::: Given material :::
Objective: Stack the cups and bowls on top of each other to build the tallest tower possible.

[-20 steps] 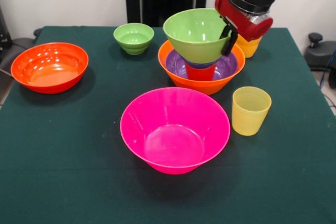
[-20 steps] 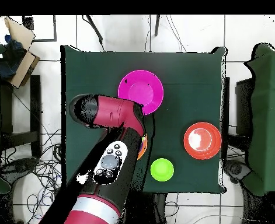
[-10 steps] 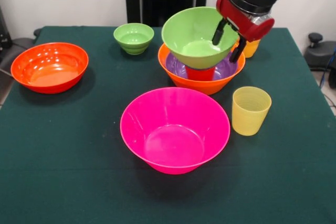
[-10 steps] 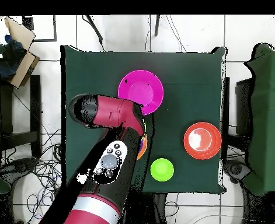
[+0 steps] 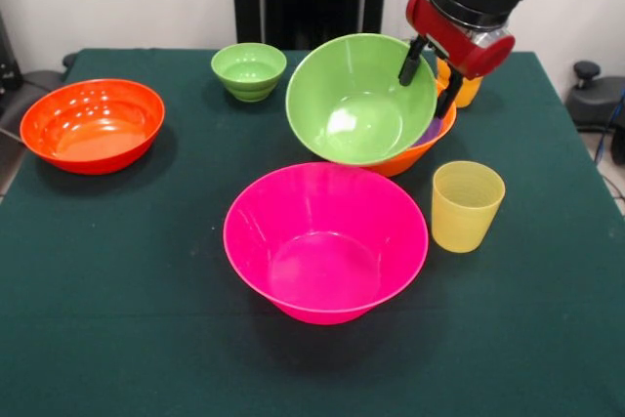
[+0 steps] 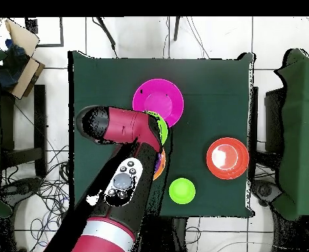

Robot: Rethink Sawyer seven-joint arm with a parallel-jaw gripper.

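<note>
The medium green bowl (image 5: 359, 99) is tipped strongly toward the near side, its opening facing the camera, and it leans on the large orange bowl (image 5: 422, 149) that is the base of the tower, far and right of centre on the table (image 5: 117, 319). The gripper (image 5: 431, 75) is at the bowl's far right rim with its fingers spread, one inside the rim and one outside, and they do not seem to pinch it. I think the step is to seat this bowl level on the stack, so the rim should be pushed back upright or gripped again before letting go. The large pink bowl (image 5: 325, 239) stands just near, a yellow cup (image 5: 466, 205) at the right. No brand, label or writing can be read.
</note>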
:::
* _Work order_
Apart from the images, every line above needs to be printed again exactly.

* _Result for this task_
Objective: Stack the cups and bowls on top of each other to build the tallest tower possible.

[-20 steps] 
[-20 steps] 
[-10 steps] 
[-10 steps] 
[+0 steps] 
[+0 steps] 

Robot: Rethink Sawyer seven-joint arm with a parallel-jaw gripper.

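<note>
The medium green bowl (image 5: 359, 99) is tipped strongly toward the near side, its opening facing the camera, and it leans on the large orange bowl (image 5: 422, 149) that is the base of the tower, far and right of centre on the table (image 5: 117, 319). The gripper (image 5: 431, 75) is at the bowl's far right rim with its fingers spread, one inside the rim and one outside, and they do not seem to pinch it. I think the step is to seat this bowl level on the stack, so the rim should be pushed back upright or gripped again before letting go. The large pink bowl (image 5: 325, 239) stands just near, a yellow cup (image 5: 466, 205) at the right. No brand, label or writing can be read.
</note>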

The exercise concludes with that.